Great Learning Guide of Puppeteer Class (Tutorial 7)

Puppeteer which is an open-source node js library, can be used as a web scraping tool. Understanding of command line, Javascript, and HTML DOM structure should be good to start with this puppeteer tutorial. The Series of Puppeteer tutorial is distributed among below Sub section to get a good hold on Puppeteer. 

Puppeteer Tutorial

Puppeteer Tutorial #1: Puppeteer Overview

Puppeteer Tutorial #2: Puppeteer Environment Variables

Puppeteer Tutorial #3: Puppeteer Web Scraping and Puppeteer Test Automation Overview

Puppeteer Tutorial #4: Install Puppeteer

Puppeteer Tutorial #5: Sample Puppeteer Project

Puppeteer Tutorial #6: Puppeteer Automation Testing

Puppeteer Tutorial #7: Puppeteer Class

Puppeteer Tutorial #8: Puppeteer Browser Class

Puppeteer Tutorial #9: Puppeteer Page Class

In this “Puppeteer Class” tutorial, we will explain the below classes which include the important namespaces(if any), events(if any), and methods which are frequently used in Puppeteer web scraping techniques. 
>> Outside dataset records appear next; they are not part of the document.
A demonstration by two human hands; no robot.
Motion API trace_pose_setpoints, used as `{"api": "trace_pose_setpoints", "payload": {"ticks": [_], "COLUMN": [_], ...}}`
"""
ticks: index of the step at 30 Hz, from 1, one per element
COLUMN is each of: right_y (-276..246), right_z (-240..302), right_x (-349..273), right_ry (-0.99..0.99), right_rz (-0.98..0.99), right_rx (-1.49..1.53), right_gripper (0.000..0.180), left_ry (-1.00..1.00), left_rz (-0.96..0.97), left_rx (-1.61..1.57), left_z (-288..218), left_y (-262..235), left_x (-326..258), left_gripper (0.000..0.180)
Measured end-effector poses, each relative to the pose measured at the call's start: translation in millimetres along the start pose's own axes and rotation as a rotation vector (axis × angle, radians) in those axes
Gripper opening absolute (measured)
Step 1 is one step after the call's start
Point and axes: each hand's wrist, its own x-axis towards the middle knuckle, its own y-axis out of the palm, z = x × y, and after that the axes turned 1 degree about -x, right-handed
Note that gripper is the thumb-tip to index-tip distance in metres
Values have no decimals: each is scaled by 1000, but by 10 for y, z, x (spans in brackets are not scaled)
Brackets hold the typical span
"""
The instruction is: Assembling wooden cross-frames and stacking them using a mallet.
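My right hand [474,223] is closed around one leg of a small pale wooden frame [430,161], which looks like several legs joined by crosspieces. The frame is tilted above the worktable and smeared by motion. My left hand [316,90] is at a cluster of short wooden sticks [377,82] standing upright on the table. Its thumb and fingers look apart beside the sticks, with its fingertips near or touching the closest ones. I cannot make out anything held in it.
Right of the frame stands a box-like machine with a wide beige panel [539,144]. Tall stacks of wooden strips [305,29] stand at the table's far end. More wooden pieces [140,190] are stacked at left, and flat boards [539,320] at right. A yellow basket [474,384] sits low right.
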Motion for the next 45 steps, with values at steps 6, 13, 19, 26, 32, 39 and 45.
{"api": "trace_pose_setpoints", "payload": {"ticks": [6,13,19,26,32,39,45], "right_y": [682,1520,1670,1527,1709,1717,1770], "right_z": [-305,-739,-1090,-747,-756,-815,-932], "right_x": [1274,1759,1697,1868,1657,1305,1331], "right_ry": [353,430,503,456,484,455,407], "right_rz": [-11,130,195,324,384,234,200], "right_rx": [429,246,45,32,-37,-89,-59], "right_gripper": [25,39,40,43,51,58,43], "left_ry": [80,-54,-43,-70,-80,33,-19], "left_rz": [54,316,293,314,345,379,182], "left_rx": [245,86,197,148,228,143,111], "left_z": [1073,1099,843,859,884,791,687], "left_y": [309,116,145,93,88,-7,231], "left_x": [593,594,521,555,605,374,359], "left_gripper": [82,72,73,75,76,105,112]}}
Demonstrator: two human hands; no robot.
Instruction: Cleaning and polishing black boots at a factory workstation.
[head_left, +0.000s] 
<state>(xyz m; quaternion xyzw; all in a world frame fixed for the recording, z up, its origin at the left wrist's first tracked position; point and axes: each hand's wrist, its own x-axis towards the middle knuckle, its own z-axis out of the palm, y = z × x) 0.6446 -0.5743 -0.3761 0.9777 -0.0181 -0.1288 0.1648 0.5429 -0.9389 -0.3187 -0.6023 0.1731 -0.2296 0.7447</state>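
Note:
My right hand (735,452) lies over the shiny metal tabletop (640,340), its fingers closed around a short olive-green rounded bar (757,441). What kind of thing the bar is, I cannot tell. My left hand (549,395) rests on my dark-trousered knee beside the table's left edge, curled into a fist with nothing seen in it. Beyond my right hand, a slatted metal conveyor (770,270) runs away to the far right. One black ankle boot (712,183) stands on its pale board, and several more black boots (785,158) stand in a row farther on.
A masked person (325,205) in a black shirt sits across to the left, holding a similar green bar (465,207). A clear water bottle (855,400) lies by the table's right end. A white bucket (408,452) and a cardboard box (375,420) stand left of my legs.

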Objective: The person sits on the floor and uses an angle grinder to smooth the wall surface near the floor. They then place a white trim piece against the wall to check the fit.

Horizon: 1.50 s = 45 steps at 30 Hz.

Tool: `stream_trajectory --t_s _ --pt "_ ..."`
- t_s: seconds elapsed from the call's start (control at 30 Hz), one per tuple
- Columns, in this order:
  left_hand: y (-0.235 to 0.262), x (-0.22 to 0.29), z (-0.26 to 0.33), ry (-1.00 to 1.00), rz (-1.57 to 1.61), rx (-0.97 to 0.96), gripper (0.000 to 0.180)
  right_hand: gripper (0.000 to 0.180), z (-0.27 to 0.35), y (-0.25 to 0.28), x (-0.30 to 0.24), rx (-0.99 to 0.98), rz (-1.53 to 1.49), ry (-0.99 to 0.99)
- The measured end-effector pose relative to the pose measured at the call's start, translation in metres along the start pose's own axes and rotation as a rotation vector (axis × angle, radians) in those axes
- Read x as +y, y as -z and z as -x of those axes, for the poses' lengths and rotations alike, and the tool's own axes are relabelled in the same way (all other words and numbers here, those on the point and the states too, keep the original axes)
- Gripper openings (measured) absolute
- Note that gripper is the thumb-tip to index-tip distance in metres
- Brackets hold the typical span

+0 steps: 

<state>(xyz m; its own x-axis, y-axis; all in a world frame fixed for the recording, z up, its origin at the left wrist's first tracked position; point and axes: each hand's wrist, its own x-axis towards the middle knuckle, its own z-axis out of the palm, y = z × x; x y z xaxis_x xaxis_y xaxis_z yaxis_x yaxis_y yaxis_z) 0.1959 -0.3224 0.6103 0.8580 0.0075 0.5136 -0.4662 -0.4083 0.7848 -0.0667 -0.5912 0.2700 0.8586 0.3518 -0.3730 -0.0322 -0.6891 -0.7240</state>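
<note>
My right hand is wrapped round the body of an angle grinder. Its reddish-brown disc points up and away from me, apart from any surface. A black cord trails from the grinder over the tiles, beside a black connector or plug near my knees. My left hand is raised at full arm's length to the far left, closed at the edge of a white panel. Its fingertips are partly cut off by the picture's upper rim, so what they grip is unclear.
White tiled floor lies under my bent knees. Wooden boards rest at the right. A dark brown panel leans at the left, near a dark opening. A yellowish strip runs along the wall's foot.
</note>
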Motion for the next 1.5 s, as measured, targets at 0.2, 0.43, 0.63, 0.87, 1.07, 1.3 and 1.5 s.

We will explain important components with examples throughout this article.  

Puppeteer Class

Conceptually, the class is a blueprint of an object which defines a set of instructions( variables and methods). Here, the Puppeteer class is defined using javascript to perform different actions to perform web scraping. Let’s check the below example, the Puppeteer class module has been used to launch a Chromium web instance.

const puppeteer = require('puppeteer');
(async () => {
  const browserChrome = await puppeteer.launch();
  const pageChrome = await browserChrome.newPage();
  await pageChrome.goto('https://www.google.com');
  // We can write steps here
  await browserChrome.close();
})();

Puppeteer class also provides multiple Namespaces and Methods, which supports the web scraping process. The frequently used Namespaces and Methods are explained next sections.

Puppeteer Class – Namespaces:

It’s a container that defines multiple identifiers, methods, variables, etc., in javascript. It’s a way to group the code in a logical and organized way. Below namespaces are provided by the Puppeteer class.

puppeteer.devices: It returns a list of devices that can be used by the method page.emulate(options) to perform scraping in mobile devices. 

Example – Open and close google web page on a mobile device –

const puppeteer = require('puppeteer');
const samsung = puppeteer.devices['Samsung J5'];
(async () => {
  const browserChrome = await puppeteer.launch();
  const pageChrome = await browserChrome.newPage();
  await pageChrome.emulate(samsung);
  await pageChrome.goto('https://www.google.com'); 
  await browserChrome.close();
})();

puppeteer.errors: While working with different puppeteer methods, there is a chance of exceptions. Mostly, if the methods are unable to fulfill the requests, it throws errors. There are different classes defined to handle errors through the ‘puppeteer.errors’ namespace.

Example – for method page.waitForSelector, if the web element does not appear within the specified time, then the timeout error will appear. Please go through the below example, which shows an approach to handle timeout,

try {
  await page.waitForSelector('<web-element>');
} catch (err) {
  if (err instanceof puppeteer.errors.TimeoutError) {
    // Write code to handle the timeout error.
  }
} 

puppeteer.networkConditions: It returns a list of network conditions that can be used on the method page.emulateNetworkConditions(networkConditions). The complete list of network conditions is defined here.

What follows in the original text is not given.